In New Orleans, you can run a Jazz Half Marathon. (I smell an "In Soviet Russia" obverse joke coming on.)

Another Student Complains About Jazz Education: Marc Myers at JazzWax recently received an e-mail from a music student who lamented his experience at "a rather prestigious university in New York with a world-class jazz program." The student was concerned that his teachers were pushing him toward modern music, and that his fellow students weren't interested in learning, say, Erroll Garner or Oscar Peterson. He also says that his peers are hesitant to discuss the role of emotion, and prize that which is somehow emotionlessly "interesting" instead. (A similar point is made by this guy, whose rant I wrote about here.)

The way this student writes makes it seem like being interested in modern, somewhat free improvisation is diametrically opposed to studying classic recordings, which house the true heart of emotion in jazz. That's a patently absurd dichotomy. Now, if teachers really are pushing only one "bag" — like, a specific toolkit of techniques — that truly is lamentable. Teachers should be exposing people to lots of different sounds. But the music educator's job isn't to teach taste and emotion, which are well-nigh unteachable. It's to teach skills to 19-year-olds who have comparatively piddling experience in the real world of professional musicianship. It's up to those kids who actually are good enough to hack it as career musicians to take their skills and follow their own muses. And judging from recordings I've heard this year alone, there are plenty of music school graduates who have found affecting things to say in all different directions.

I don't think the anonymous student really means to say everything I've ascribed to him. This is really more of an illustrative straw man I've set up.
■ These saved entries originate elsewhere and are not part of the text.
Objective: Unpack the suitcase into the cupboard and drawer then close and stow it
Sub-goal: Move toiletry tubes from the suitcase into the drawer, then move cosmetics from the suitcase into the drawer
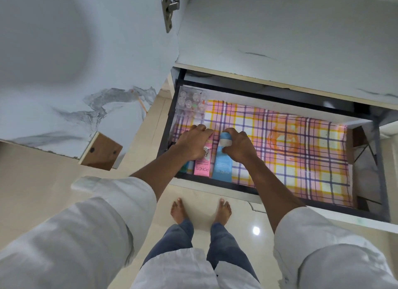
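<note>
The drawer (383, 181) stands pulled open below me, lined with a pink, yellow and purple checked sheet (301, 159). At its left front lie a pink Pond's tube (202, 169) and a blue tube (221, 166), side by side. My left hand (193, 143) rests on top of the pink tube, fingers curled over its far end. My right hand (239, 147) grips the upper part of the blue tube by its cap. A teal item (184, 167) peeks out under my left wrist. The suitcase is out of view.
A clear plastic box (190, 103) of small items sits in the drawer's back left corner. The open marble-patterned cupboard door (64, 84) hangs at my left with a hinge (170, 9) above. My bare feet (200, 211) stand on a cream tiled floor.
</note>
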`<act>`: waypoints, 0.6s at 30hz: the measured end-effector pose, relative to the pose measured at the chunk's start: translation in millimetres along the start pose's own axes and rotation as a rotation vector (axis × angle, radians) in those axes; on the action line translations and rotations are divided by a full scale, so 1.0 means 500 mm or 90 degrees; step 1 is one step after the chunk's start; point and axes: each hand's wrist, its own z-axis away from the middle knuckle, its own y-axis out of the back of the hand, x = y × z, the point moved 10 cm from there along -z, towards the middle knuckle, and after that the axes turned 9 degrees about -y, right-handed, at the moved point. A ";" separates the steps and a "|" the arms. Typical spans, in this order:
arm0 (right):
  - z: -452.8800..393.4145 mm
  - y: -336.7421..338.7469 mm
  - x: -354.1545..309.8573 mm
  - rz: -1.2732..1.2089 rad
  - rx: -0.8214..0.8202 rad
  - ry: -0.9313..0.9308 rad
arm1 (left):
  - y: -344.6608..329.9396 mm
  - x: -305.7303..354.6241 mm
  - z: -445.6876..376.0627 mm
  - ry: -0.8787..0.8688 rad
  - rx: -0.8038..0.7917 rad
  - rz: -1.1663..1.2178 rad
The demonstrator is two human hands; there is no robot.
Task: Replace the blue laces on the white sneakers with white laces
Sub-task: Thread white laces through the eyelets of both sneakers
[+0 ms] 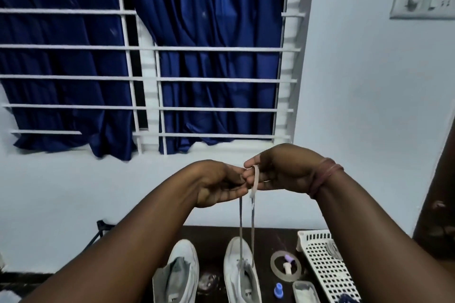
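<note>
Both ends of a thin, flat white fabric lace (254,181) are being held up well above the right-hand white canvas sneaker (240,270), which is standing on the dark tabletop (211,233). The left hand (221,183) and right hand (283,171) are meeting above that sneaker, fingers pinching the lace ends together. The lace looks light, limp and likely to slip, so gripping near its stiffer tips seems wisest. The second white sneaker (179,275), unlaced, is lying just left of the first.
</note>
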 end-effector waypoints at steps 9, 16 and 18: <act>0.002 0.052 -0.051 -0.057 0.084 0.221 | 0.048 0.098 0.003 -0.177 0.131 -0.114; -0.008 0.046 -0.085 -0.051 0.210 0.328 | 0.037 0.163 0.017 -0.400 0.249 -0.396; -0.020 0.040 -0.084 -0.039 0.220 0.335 | 0.035 0.163 0.011 -0.413 0.269 -0.384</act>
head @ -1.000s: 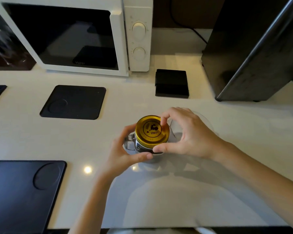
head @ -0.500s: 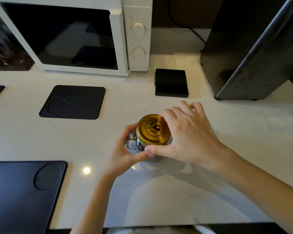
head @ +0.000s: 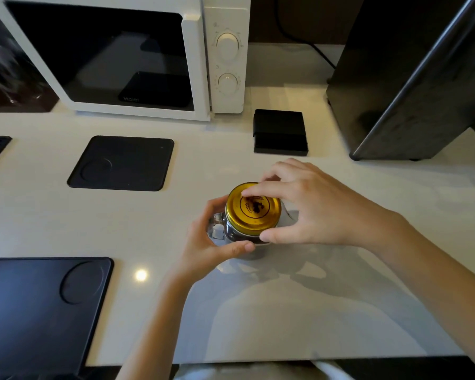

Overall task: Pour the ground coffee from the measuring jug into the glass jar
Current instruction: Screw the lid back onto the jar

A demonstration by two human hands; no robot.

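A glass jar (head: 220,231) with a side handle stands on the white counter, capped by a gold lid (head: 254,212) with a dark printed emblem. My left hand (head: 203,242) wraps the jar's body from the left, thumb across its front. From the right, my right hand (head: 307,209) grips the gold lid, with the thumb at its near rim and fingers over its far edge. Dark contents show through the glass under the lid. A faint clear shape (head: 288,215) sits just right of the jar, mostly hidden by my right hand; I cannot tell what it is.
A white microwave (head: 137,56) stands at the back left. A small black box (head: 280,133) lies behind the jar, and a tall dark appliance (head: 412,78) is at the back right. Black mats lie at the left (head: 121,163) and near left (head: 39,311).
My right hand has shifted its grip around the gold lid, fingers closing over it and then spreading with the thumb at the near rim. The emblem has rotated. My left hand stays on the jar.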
Here's one of the growing pains of this field of ours, stuck as it is between the need to live in the present and the need to keep the past alive. And for better or for worse, we're saddled with jazz education to help us navigate that balance. (Further suggested reading: Ronan Guilfoyle defends jazz education.)
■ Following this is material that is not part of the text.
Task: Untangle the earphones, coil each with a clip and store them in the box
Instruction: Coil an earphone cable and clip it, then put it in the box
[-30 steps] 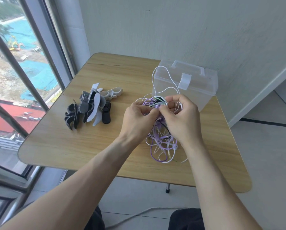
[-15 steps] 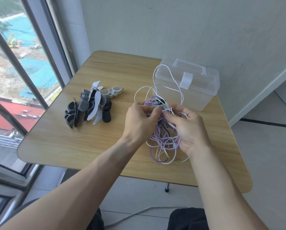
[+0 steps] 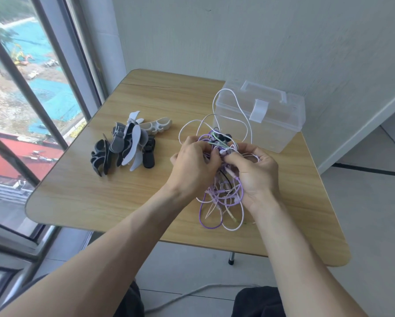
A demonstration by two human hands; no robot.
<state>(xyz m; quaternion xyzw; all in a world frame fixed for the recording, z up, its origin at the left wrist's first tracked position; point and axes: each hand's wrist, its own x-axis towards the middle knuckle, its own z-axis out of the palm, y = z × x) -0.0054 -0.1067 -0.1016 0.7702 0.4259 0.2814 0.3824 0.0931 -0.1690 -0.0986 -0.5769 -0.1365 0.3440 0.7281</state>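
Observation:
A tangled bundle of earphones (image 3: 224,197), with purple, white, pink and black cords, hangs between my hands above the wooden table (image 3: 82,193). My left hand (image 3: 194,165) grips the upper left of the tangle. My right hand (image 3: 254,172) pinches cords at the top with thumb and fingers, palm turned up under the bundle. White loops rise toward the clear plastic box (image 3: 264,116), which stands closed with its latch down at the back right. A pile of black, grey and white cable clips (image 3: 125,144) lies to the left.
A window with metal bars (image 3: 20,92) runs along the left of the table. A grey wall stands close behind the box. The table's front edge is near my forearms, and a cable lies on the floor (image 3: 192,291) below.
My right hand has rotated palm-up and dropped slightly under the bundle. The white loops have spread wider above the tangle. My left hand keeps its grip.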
Anyway, Marc's post is also worth noting because it mentions that Herbie Hancock bought a really expensive convertible with his royalties from "Watermelon Man." Think on that for a minute. At one time, a 22-year-old jazz musician earned enough money from just one song to buy a sports car.

Opening Bands In Jazz: Darcy James Argue went to a lot of CMJ Music Marathon shows — and even played in one — last week. And in his summary comments, he brings up the idea that there should be more opening acts or double bills in jazz programming. (Further commentary from David Ryshpan.) Frankly, I'd love to see much more of this when artists go on tour in the U.S. Rather than two sets, why not one long set plus one or two openers (which could be interesting local bands)? But as Argue notes, it's of course a (lack of) money issue. It's the Catch-22 of jazz: it needs more "here, you might like this" to a mass audience. It also can't afford to do that.

iRealBook, The iPhone App: It exists! And it was developed by a serious jazz musician too — you may know bassist Massimo Biolcati from Lionel Loueke's band (or the more collaborative Gilfema+2 offshoot), or from his own debut record Persona.

50 Great Voices: Woo! Flash interactive! Vote for jazz singers! And other singers too!